L'hypothèse scientifique qui attribue à un météorite "venu des cieux" la disparition des dinosaures n'en devient que plus savoureuse..."

[6] Mgr Léonard ne résiste pas à la tentation de citer à ce propos une belle page d’Olivier Clément (incluant une citation de Teilhard de Chardin) dans « Questions sur l’homme » Paris Stock- 1972, p. 155 : « C’est dans ces perspectives, me semble-t-il, que la pensée chrétienne devrait envisager le problème de l’évolution. Les découvertes de la géologie et de la paléontologie s’arrêtent nécessairement aux portes du Paradis, puisque celui-ci constituait une autre modalité de l’être. La science ne peut remonter en deçà de la chute puisqu’elle est incluse dans les conditions d’existences provoquées par celle-ci. Ce que la science appelle « évolution » représente spirituellement le processus d’objectivation, d’extériorisation de l’existence cosmique abandonnée par le premier Adam. Le monde cesse d’être le « corps mystique » d’Adam pour s’effondrer dans la séparation et la mort où Dieu le stabilise, le sauvegarde, l’oriente vers l’incarnation du Christ, nouvel Adam. Il est remarquable que Teilhard de Chardin, qui devait par la suite ignorer systématiquement l’état originel de la création, ait tenté, dans un bref écrit de 1924, Mon univers, de rendre compte plus fidèlement des données de la Tradition : « D’où vient à l’univers sa tache originelle ? Ne serait-ce pas... comme paraît l’indiquer formellement la Bible, que le multiple originel est né de la dissociation d’un être déjà unifié (premier Adam) si bien que, dans sa période actuelle, le Monde ne monterait pas, mais remonterait vers le Christ (deuxième Adam) ? Dans ce cas, avant la phase actuelle d’évolution (de l’esprit hors de la matière), se placerait une phase d’involution (de l’esprit dans la matière), phase évidemment in-expérimentale puisqu’elle se serait développée dans une autre dimension du réel ». »

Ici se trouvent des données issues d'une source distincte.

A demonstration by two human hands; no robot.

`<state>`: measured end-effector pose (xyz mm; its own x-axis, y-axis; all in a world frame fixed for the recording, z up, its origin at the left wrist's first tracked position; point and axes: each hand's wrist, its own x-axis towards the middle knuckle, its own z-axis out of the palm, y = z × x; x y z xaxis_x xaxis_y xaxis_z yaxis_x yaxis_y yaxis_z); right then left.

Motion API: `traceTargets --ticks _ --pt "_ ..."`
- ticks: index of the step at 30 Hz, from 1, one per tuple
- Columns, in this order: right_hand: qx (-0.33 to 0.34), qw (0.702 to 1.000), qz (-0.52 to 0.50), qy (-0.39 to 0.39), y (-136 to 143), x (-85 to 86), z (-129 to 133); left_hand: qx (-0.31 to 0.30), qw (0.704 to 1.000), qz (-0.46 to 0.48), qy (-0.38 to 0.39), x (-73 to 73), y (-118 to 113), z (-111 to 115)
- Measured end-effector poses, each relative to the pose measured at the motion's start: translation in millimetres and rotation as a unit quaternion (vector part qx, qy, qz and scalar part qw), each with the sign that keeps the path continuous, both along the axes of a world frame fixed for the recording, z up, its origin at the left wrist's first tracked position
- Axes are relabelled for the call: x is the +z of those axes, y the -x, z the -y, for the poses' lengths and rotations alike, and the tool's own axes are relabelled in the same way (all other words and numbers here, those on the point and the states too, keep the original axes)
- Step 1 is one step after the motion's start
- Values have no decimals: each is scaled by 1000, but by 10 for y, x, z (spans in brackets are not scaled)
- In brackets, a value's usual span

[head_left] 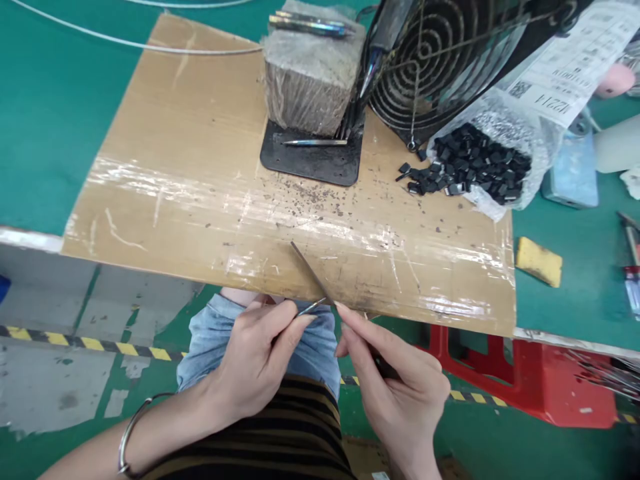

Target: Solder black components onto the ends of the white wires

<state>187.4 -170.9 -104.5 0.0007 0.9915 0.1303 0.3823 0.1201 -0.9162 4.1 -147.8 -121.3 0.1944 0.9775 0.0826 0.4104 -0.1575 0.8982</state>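
My left hand is closed around slim, shiny metal tweezers, only whose pointed end shows beyond the thumb and forefinger. My right hand grips a thin dark file, its blade slanting up and left over the near edge of the cardboard; the handle is mostly hidden in the palm. The tweezers' tip meets or nearly meets the file's blade; I cannot tell if they touch. Both hands are in front of the table edge, above my lap.
On the cardboard sheet stand a film-wrapped block bearing metal tools, a black fan and a bag of small black parts. Dark crumbs lie nearby. Rightward are a yellow sponge and, below the table, a red stool.
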Motion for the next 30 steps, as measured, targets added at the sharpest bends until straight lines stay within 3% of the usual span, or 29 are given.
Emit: traceTargets --ticks 5,9,13,17,24,30 --pt "31 999 -2 13 -18 93 -3 5 1000 -10 -5 -29 1 20" --pt "73 992 61 -83 -32 164 63 -7 1000 -6 26 5 -3 16" --pt "59 955 226 -183 -87 103 133 9 999 -12 33 63 -14 -4" --pt "86 918 323 -212 -178 19 168 19 999 -12 42 96 -15 -18" --pt "92 923 312 -207 -201 5 178 -26 990 73 120 53 0 17" --pt "92 925 305 -207 -205 4 169 -4 983 103 152 77 -7 4"
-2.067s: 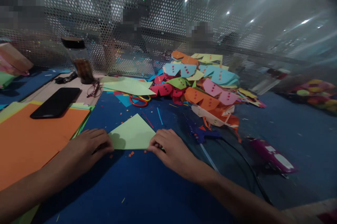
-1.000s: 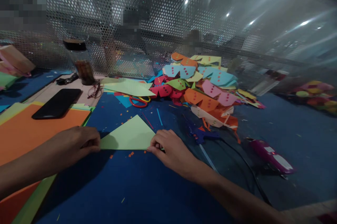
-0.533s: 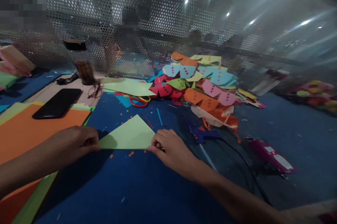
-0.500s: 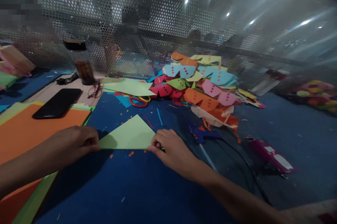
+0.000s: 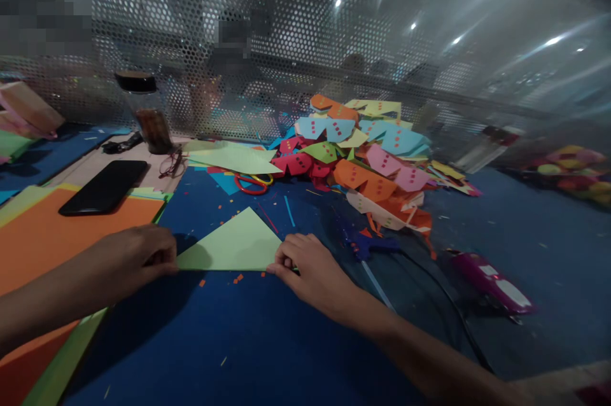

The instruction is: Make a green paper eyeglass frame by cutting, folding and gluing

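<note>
A pale green sheet of paper [image 5: 233,242], folded into a triangle, lies flat on the blue table with its peak pointing away from me. My left hand [image 5: 146,254] pinches its left corner, fingers curled in. At the right corner, my right hand [image 5: 305,266] grips the paper between thumb and bent fingers. The folded edge runs straight between both hands, on the side nearest me. Tiny orange paper bits [image 5: 237,279] lie just in front of that edge.
Orange paper sheets [image 5: 42,228] with a black phone [image 5: 105,188] lie left. Behind are a lidded jar [image 5: 153,129], red-handled scissors [image 5: 251,184] and a heap of cut paper shapes [image 5: 365,177]. A blue glue gun [image 5: 375,245] and a purple device [image 5: 494,282] lie right.
My left hand has shifted very slightly to the left along the paper's corner. The right hand and the folded paper look unchanged.
</note>
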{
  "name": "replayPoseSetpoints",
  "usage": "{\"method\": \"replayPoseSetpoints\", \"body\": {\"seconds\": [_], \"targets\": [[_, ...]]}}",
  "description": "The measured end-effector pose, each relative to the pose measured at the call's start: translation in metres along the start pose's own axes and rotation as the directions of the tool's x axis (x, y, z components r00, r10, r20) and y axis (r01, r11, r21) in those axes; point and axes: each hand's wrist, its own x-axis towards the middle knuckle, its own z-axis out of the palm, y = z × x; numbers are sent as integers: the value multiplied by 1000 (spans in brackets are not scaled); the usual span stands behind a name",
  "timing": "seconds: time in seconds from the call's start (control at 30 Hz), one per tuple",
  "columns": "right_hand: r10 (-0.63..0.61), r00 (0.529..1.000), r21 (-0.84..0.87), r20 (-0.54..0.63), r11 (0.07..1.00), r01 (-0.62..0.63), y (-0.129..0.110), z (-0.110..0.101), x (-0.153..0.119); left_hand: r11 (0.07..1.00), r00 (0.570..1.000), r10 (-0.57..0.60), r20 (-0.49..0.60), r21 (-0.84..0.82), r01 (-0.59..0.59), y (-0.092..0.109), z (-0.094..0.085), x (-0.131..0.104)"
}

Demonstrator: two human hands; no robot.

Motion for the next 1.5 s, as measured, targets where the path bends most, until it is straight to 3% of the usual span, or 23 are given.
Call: {"method": "replayPoseSetpoints", "body": {"seconds": [0.23,0.57,1.17,1.5], "targets": [[-4,1000,-6,2,1000,4,0,-1,0,979,990,127,-58,-152,-134,17,17,6],[11,1000,8,7,1000,-11,-1,0,-1,981,979,107,-174,-142,-132,29,38,7],[15,1000,60,17,998,-16,-3,-1,0,994,971,68,-227,-69,-86,34,42,12],[52,998,38,19,998,-52,-7,-1,0,995,979,33,-203,-85,-52,35,42,13]]}}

[7] Petit dictionnaire de théologie catholique » de Karl Rahner, (collection Livre de vie, Paris, Seuil, 1970, article « péché premier », p. 350)

[8] H.-U. von Balthasar précise à juste titre que cette tradition patristique n’appartient pas seulement à la gnose (Cf : « La gloire et la Croix, Styles » vol. 2 , coll. Théologie n° 81, Paris Aubier, 1972, p. 193)

[9] Mgr Léonard écrit « peut-être », car le rôle premier de la théologie est de penser l’histoire réelle du salut et non de spéculer sur des futuribles, en l’occurrence sur c qui se serait passé si l’homme n’avait pas péché, alors qu’il a en fait péché. Mgr Léonard  ne veut pas trancher  non plus ici la querelle entre thomistes et scotistes sur la question de savoir si le motif de l’Incarnation est la rédemption de l’homme ou sa divinisation et donc sur la question de savoir si l’Incarnation aurait eu lieu même sans le péché d’Adam. Avec Duns Scot ((vers 1266 à Duns - 1308 à Cologne), surnommé le « Docteur subtil », est un théologien et philosophe écossais, fondateur de l’école scolastique dite scotiste), mais sans négliger la vérité de la thèse thomiste concernant l’ordre réel des faits, Mgr Léonard incline plutôt à penser que l’Incarnation aurait eu lieu même si l’homme n’avait pas péché.